# <center>WEB SCRAPING</center>
---

# BeautifulSoup 

## Workflow
* step1: import library -> `BeautifulSoup, requests`
* step2: fetch the pages -> `requests.get(url:str)`
* step3: page content -> `requests.get(url:str).text`
* step4: create soup -> `BeautifulSoup(content, "lxml")`
* step5: locate the element in soup ->

1. **Import the libraries**

In [1]:
# import libraries
from bs4 import BeautifulSoup
import requests

2. **Send request to the website**

In [14]:
# website
url = "https://subslikescript.com/movie/Titanic-120338"
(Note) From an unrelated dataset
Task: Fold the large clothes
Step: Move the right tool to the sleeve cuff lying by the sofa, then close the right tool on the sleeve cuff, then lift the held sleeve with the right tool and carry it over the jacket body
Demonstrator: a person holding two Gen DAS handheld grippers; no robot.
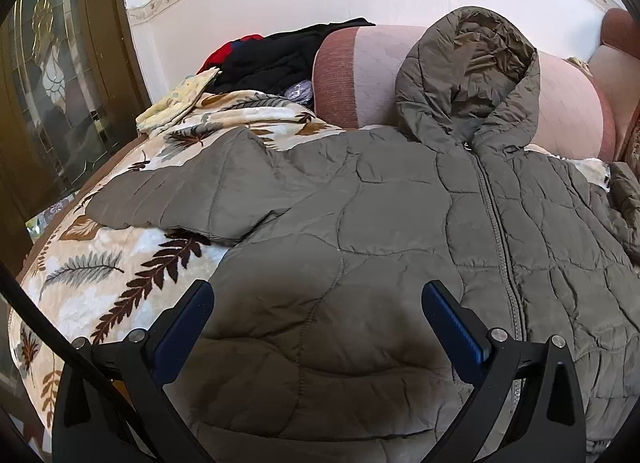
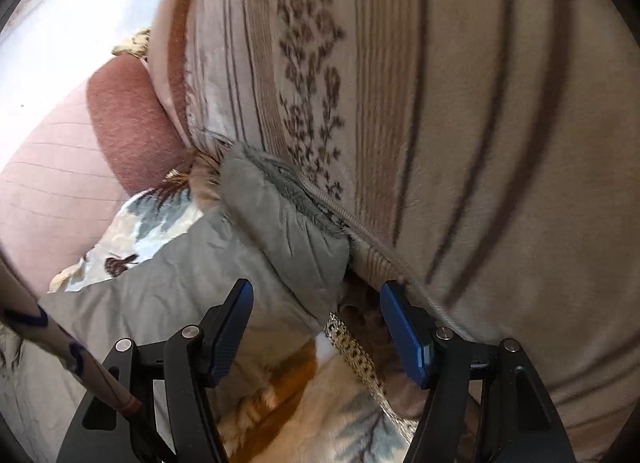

# send requests, get resonse as return
result = requests.get(url)

# store the resonse content
content = result.text

In [15]:
type(result),type(content)

(requests.models.Response, str)

In [19]:
result, content[:300]

(<Response [200]>,
 '<!doctype html>\n<html lang="en" dir="ltr">\n<head>\n\t<!-- Global site tag (gtag.js) - Google Analytics -->\n<script async src="https://www.googletagmanager.com/gtag/js?id=UA-120598793-1"></script>\n<script>\n  window.dataLayer = window.dataLayer || [];\n  function gtag(){dataLayer.push(arguments);}\n  gtag')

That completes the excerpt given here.